Let me summarize the argument I am about to make by saying that there are at least three basic models of the decision-making process that can characterise the way in which democratic—or shall we say republican?—regimes work. One of those models is, to my mind, flawed on both empirical and normative grounds, especially when applied in the sweeping way that its proponents often advocate. Another of the three models is a chimera whose advocates are in need of a radical platitudectomy. As you already will have guessed, it is the third model that I intend to advocate as being best suited to preserving and improving the long-term health of my society and perhaps yours as well; but it also is a model that is under threat in my country and seemingly discredited in yours.

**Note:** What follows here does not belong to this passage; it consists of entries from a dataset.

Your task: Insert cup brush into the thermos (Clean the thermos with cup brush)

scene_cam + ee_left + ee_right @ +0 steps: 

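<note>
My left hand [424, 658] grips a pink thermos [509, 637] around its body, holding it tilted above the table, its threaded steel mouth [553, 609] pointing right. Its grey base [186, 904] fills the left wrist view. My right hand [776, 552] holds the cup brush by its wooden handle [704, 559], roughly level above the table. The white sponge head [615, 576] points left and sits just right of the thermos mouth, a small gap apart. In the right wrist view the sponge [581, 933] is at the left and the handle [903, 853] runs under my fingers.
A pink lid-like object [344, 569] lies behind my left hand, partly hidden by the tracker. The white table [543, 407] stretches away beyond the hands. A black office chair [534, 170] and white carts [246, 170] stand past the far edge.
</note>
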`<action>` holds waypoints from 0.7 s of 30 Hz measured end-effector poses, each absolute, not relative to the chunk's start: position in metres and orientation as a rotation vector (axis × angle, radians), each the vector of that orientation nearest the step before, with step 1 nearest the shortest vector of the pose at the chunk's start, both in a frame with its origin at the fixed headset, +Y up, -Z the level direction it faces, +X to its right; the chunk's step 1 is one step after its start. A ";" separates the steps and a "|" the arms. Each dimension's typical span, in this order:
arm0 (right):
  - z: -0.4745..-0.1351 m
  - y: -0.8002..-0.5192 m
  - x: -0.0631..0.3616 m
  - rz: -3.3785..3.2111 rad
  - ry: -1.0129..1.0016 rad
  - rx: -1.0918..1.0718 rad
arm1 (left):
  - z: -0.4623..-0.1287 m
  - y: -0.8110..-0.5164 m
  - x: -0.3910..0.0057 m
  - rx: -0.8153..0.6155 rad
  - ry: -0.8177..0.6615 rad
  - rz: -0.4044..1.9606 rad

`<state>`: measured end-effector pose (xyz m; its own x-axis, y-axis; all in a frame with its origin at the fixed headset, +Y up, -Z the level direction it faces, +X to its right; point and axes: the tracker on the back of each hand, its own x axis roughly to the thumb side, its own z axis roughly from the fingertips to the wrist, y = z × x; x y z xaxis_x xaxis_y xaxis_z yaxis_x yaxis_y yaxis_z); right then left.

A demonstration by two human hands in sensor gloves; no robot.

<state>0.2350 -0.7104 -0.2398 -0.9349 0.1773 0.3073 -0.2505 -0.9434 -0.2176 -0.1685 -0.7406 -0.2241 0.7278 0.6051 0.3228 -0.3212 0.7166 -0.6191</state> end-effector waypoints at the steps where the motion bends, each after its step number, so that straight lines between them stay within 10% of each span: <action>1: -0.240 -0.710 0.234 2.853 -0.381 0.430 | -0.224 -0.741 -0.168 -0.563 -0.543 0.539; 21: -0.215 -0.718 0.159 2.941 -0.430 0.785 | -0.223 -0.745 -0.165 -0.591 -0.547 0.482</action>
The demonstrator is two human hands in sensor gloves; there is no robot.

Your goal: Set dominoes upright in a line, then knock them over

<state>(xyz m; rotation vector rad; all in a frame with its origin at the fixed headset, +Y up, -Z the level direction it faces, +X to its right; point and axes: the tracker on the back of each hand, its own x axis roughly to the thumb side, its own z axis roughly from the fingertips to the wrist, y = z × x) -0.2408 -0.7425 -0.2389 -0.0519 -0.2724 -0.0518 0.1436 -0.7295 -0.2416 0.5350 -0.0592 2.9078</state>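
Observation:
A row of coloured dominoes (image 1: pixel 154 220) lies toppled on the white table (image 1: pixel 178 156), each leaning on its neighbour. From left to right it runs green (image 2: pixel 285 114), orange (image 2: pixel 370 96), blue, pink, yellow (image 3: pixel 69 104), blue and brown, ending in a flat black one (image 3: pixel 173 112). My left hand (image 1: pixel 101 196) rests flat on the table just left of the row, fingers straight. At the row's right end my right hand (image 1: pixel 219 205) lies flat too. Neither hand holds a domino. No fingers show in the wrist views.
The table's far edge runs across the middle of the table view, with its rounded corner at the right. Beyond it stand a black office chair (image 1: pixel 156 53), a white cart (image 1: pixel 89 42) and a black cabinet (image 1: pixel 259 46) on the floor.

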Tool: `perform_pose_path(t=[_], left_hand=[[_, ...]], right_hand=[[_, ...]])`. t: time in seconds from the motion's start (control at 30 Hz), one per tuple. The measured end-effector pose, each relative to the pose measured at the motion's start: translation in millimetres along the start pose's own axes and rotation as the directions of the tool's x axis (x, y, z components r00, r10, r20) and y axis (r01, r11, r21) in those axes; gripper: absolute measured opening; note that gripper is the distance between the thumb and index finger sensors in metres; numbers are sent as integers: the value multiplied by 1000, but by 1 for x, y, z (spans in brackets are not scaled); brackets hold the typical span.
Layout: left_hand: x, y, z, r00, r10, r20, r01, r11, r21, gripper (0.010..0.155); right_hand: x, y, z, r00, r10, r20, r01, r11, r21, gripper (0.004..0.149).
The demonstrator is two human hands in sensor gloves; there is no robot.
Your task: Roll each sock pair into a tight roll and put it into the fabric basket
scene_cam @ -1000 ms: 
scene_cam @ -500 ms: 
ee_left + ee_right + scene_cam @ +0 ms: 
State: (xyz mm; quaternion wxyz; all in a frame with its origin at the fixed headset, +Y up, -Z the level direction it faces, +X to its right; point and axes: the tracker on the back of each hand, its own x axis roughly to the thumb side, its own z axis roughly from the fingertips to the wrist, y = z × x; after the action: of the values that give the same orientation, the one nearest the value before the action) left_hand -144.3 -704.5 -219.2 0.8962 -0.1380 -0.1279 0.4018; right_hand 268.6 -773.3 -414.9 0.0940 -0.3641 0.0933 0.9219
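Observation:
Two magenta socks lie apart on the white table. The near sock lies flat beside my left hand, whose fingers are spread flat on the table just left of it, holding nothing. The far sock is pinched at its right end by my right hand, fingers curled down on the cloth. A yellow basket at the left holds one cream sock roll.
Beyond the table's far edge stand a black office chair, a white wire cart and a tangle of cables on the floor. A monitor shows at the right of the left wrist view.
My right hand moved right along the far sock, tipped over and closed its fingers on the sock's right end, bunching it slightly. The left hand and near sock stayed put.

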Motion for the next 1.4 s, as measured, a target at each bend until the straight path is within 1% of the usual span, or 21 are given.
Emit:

I will proceed by discussing each of these models in turn, asking whether any one of them is more likely than the others to characterise how democratic governments can and should work. In the process, I also will make some comments about the implications of my argument for the United States, and I even may venture some thoughts about what it might mean for Australia.

Mandate Majoritarianism

The first model that I want to discuss briefly posits that, by the very definition of what constitutes a representative democracy, government policies are to be decided by the majority of representatives who, in turn, speak for and act on behalf of a majority of the electorate. To the extent that constitutions prescribe decision-making by majority vote, this may seem to be little more than a truism. Yet majority control of policy inevitably is constrained—by constitutions, as they may be interpreted by courts; sometimes by requirements for super-majorities for some purposes, such as to override an executive veto of legislation, as in Washington; and always by the inescapable need for unelected officials to make policy themselves in the process of filling in the interstices of enacted law.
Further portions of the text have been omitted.